La semaine dernière, l'orbite terrestre basse a été le théâtre d'une quasi-catastrophe. Un satellite fraîchement déployé par une fusée chinoise a croisé la route d'un satellite du réseau Starlink à une distance dangereusement faible de 200 mètres. L'incident a immédiatement déclenché une réaction de la part de Michael Nicolls, vice-président de l'ingénierie Starlink chez SpaceX. Il a publiquement mis en cause le manque de coordination de l'opérateur chinois, soulignant que ce dernier n'avait partagé aucune donnée d'éphéméride (les informations prédisant la position future d'un satellite), rendant toute anticipation impossible. Le satellite concerné, STARLINK-6079, opère à une altitude de 560 kilomètres depuis plus de deux ans.

Que s'est-il réellement passé à 560 kilomètres d'altitude ?

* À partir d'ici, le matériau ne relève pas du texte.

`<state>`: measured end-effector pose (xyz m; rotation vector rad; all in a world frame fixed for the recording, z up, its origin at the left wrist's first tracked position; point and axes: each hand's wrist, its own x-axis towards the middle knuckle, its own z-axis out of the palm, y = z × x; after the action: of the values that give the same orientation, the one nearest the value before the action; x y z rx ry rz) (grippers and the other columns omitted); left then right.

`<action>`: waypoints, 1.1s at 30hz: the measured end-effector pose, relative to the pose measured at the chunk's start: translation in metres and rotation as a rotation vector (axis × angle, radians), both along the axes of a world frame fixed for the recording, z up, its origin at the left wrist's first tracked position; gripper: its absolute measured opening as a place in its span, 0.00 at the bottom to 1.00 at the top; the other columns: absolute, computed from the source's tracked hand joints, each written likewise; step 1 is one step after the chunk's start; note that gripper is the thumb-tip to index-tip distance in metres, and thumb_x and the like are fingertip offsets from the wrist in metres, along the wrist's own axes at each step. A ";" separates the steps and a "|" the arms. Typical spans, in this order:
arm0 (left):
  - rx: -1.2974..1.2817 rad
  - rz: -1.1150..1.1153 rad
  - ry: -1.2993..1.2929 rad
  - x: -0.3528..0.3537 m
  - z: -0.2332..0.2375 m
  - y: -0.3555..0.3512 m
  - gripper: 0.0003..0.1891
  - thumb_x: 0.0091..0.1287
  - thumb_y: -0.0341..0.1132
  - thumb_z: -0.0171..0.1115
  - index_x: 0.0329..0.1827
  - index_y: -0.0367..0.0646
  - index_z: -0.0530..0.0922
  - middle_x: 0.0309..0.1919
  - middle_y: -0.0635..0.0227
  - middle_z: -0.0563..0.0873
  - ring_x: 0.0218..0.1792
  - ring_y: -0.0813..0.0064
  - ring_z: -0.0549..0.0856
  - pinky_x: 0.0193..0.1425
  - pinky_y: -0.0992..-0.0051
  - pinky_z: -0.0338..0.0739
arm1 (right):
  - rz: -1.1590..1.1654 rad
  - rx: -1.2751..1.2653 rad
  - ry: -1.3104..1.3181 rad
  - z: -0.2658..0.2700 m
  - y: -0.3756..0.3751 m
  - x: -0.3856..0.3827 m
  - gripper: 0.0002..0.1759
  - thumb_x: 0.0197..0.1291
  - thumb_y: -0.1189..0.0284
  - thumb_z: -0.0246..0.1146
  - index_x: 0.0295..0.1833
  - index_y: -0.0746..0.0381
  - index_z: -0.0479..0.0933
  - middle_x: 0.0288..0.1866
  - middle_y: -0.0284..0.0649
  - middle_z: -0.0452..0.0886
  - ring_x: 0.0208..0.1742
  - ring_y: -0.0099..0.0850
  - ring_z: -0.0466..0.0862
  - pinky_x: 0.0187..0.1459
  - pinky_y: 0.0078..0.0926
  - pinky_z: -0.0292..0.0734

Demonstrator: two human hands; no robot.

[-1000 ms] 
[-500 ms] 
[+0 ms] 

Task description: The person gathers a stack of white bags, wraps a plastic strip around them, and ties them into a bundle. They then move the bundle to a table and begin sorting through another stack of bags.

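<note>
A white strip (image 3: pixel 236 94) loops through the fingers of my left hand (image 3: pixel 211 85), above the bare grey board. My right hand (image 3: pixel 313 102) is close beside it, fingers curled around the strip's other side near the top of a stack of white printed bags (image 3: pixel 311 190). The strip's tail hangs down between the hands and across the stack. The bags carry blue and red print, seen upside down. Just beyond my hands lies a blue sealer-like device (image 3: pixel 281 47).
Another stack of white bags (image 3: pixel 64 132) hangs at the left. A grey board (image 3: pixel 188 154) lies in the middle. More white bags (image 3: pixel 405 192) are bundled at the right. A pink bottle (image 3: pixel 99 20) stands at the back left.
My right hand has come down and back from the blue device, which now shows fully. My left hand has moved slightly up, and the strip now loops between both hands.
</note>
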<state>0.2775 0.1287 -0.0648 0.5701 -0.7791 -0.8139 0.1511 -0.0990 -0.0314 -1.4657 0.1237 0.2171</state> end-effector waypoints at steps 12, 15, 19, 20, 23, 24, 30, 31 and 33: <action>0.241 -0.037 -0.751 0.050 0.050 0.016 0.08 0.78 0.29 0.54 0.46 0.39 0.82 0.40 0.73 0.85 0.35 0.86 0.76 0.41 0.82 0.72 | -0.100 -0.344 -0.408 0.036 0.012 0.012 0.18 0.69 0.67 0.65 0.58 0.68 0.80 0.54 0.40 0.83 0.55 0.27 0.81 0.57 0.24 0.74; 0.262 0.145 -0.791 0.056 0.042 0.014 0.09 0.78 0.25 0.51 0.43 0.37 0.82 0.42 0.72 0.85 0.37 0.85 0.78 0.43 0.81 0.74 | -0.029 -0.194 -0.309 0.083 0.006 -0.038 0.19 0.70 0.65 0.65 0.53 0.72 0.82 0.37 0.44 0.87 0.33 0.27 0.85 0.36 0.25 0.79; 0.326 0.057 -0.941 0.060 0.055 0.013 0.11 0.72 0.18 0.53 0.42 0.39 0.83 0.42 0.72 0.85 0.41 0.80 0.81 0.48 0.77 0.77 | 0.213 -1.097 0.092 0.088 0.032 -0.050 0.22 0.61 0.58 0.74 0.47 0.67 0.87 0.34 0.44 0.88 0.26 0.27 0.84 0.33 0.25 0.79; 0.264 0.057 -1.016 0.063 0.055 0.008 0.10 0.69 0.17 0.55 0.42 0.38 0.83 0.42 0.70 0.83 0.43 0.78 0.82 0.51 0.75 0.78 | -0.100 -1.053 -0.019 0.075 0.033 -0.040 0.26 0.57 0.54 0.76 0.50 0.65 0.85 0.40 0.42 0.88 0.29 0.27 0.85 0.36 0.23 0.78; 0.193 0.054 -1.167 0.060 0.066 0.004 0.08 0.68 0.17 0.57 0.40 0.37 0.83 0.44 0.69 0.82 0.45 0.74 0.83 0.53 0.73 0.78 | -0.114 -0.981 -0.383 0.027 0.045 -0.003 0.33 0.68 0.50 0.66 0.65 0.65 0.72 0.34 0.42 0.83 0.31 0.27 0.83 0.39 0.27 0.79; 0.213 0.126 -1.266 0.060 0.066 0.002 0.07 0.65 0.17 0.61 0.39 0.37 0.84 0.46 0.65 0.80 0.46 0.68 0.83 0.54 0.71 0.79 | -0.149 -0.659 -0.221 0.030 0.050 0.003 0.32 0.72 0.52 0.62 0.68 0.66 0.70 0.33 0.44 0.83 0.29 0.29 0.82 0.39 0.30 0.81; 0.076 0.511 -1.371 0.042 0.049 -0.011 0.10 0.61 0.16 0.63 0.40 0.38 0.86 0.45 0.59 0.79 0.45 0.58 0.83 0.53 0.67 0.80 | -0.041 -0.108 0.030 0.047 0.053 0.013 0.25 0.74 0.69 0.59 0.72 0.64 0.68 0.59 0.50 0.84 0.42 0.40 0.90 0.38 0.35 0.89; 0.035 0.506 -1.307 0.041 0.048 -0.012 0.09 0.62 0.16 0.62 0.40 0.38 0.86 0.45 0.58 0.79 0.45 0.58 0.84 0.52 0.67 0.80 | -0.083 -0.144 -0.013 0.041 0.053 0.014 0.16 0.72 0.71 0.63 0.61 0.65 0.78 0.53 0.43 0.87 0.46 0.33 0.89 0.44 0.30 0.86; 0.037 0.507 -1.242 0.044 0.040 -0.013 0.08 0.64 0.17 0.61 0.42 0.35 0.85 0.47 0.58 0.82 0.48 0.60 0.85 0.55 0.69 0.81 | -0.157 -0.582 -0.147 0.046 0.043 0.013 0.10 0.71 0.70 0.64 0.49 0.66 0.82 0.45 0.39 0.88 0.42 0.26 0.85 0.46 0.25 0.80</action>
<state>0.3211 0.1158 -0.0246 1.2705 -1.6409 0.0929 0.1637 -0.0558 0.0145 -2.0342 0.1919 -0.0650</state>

L'événement trouve son origine dans un lancement effectué depuis le Centre de Lancement de Satellites de Jiuquan, dans le nord-ouest de la Chine. Neuf satellites ont été mis en orbite par la société commerciale CAS Space. Selon les données de la Force Spatiale américaine, confirmées par l'astronome Jonathan McDowell, l'un de ces objets non identifié précisément parmi les neuf charges utiles, s'est dangereusement rapproché d'un satellite du réseau Starlink. Il est crucial de noter que les satellites Starlink sont équipés pour effectuer des manœuvres d'évitement automatiques, une capacité essentielle face à l'encombrement croissant de l'espace.

Starlink

Cependant, ce système anticollision ne peut fonctionner que si les objets à éviter sont connus et suivis. Sans partage des données de trajectoire, un satellite nouvellement lancé devient un obstacle imprévisible. Pour donner une idée de l'ampleur du problème, les engins de SpaceX ont dû réaliser plus de 144 000 manœuvres d'évitement au cours d'une récente période de six mois, une statistique qui illustre la densité de trafic et les risques permanents en orbite.

Quelle a été la réponse des différentes parties impliquées ?

Face aux accusations de SpaceX, la réaction de CAS Space a été mesurée. L'entreprise chinoise a indiqué être en contact avec la société américaine pour obtenir plus de détails, tout en affirmant que ses procédures de lancement intègrent des vérifications pour éviter les satellites et débris connus. Ce point est considéré comme une procédure obligatoire pour garantir la sécurité en orbite. L'incident est perçu par SpaceX non comme un fait isolé, mais comme la manifestation d'un problème systémique plus large.

CAS Space a ensuite semblé se dédouaner en précisant que l'approche dangereuse s'était produite près de 48 heures après la séparation de la charge utile, une fois la mission de lancement « achevée depuis longtemps ». Selon l'astronome Jonathan McDowell, cette explication est plausible, car ce délai se situe généralement au-delà de la fenêtre de risque où le lanceur est tenu pour responsable. Cette situation met en lumière la question complexe de la responsabilité partagée entre le lanceur et l'opérateur du satellite une fois celui-ci déployé. La Chine, par le biais de son opérateur, soutient une utilisation sûre de l'espace mais les faits soulignent un décalage entre les intentions et la pratique.

Terre reseau communication satellite

Quelles sont les implications pour l'avenir de la conquête spatiale ?

Ce quasi-accident est un avertissement sévère sur les dangers de la congestion orbitale. Selon les estimations, plus de 24 000 objets, incluant satellites actifs et débris, sont actuellement suivis en orbite basse, soit une augmentation de 76 % depuis 2019. Les projections sont encore plus alarmantes, avec près de 70 000 satellites potentiellement en service d'ici la fin de la décennie, principalement pour des constellations Internet lancées par des acteurs américains, chinois et européens. Chaque satellite supplémentaire augmente mathématiquement le risque de collision.

Le danger ultime est le fameux « Syndrome de Kessler », un scénario théorisé où une seule collision déclenche une réaction en chaîne, pulvérisant d'autres satellites et créant un champ de débris impénétrable. Une telle cascade rendrait l'orbite basse totalement inutilisable pour des générations. Cet incident souligne donc l'urgence absolue de mettre en place une gestion du trafic spatial internationale, avec des normes contraignantes sur le partage de données et des protocoles de déconfliction clairs pour tous les opérateurs, qu'ils soient privés ou gouvernementaux.